The poet is Ovid. I know why Ovid would show up in a history of gardens. Ovid is the poet of change. His long poem ``Metamorphoses'' replaces ideology with a welter of stories drawn from classical myths illustrating how gods, men, and women, under the pressures of circumstances, climb and descend the ladder of creation. Zeus becomes a swan, Arachne a spider, Daphne a tree: The changes are symbolic (not only moral, as the medieval, moralized Ovid seemed to say). Ovid was exiled by the emperor, who was bent on reconstructing Rome - physically and morally - after the civil wars, for knowing something he shouldn't have.

But every gardener knows how little the will has to do with growth, and how easy it is, how natural, to cross-reference creation. In any event, Italian Renaissance gardens were full of images of transformation and visual allusions to the ``Metamorphoses.'' Galleries of sculpture in stone, greenery, and water, these gardens maintained ``the metamorphic play with the elements of art and nature.'' Visiting them, English travelers took home the Ovidian insight into change.

Art historian Judith Chatfield's A Tour of Italian Gardens (Rizzoli, New York, 224 pp., $27.50) provides a quick, beautifully illustrated, and intelligently written guide to the condition of these gardens today.
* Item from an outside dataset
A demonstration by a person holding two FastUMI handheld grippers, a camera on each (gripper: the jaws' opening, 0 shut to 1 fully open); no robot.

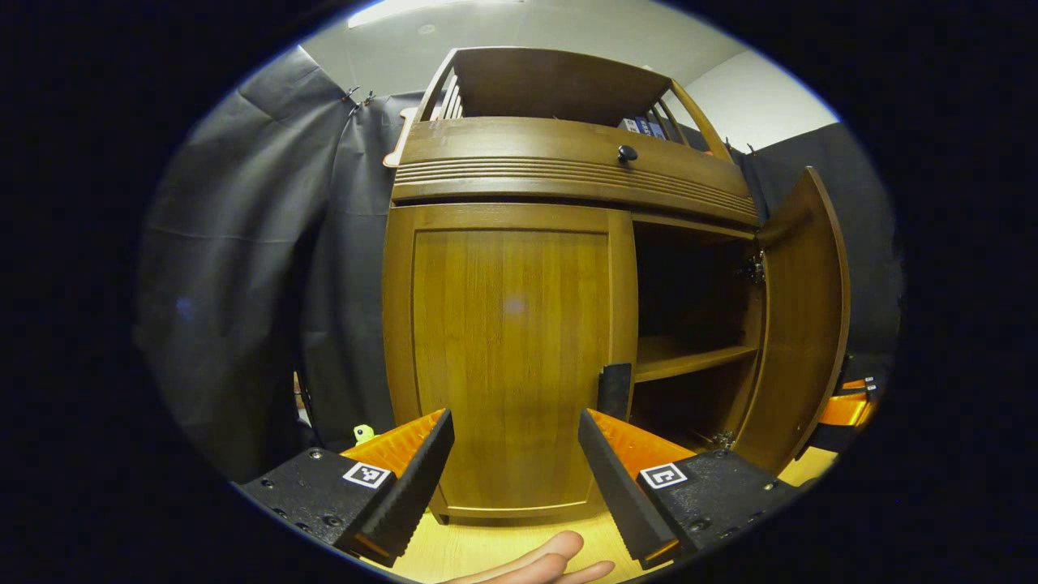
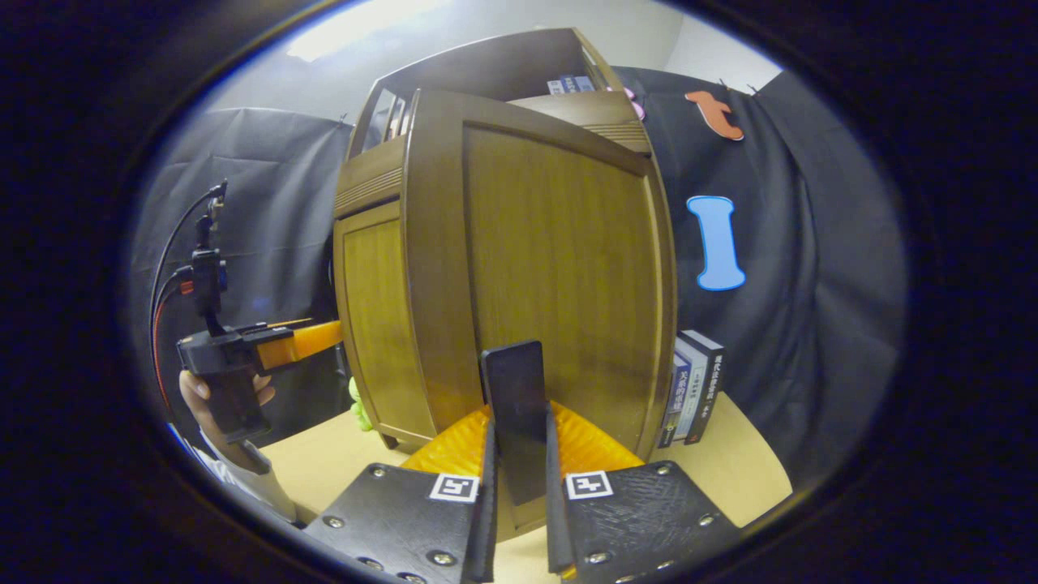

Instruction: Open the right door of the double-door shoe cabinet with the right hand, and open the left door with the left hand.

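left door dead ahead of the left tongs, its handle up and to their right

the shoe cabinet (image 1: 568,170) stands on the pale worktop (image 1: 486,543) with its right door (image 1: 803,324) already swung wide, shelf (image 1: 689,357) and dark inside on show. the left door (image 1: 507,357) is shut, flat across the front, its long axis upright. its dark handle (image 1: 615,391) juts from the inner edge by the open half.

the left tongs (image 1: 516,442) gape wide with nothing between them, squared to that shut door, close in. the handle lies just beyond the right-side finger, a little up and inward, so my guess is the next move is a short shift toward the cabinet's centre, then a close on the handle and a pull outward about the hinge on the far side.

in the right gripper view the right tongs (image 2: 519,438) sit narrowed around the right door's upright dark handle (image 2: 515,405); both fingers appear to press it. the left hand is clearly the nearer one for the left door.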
A short historical introduction, a glossary, and maps enhance the value of the short descriptions of 46 villas and palazzi. Ovid's influence is most obvious at Sacro Bosco, on the Tiber north of Rome. ``Ideally,'' writes Chatfield, ``the Sacred Wood of Bomarzo should be first seen on a misty morning. The bizarre, enormous statues would then loom out of the fog, appearing even more mysterious, and imparting the same feeling of discovery of those who began excavating the gardens after centuries of abandonment.''

Every garden is a ``sacred wood.'' As a teen-ager, I worked as a gardener. While my mind was on literature, my hands were in compost. I learned to pace myself, to not stop for rest and drink until I looked up over the ivy and saw something special, a cloud of color and light.

That was then. Now, as I arrange the harvested heads of the sunflowers along the wall to dry, I think of Ovid in exile at Tomis, on the Black Sea so far from Rome - ``Ovid among the Goths,'' as Shakespeare put it - and how by working that barren soil he brought forth some of his best verse.

Thomas D'Evelyn is the Monitor's book editor.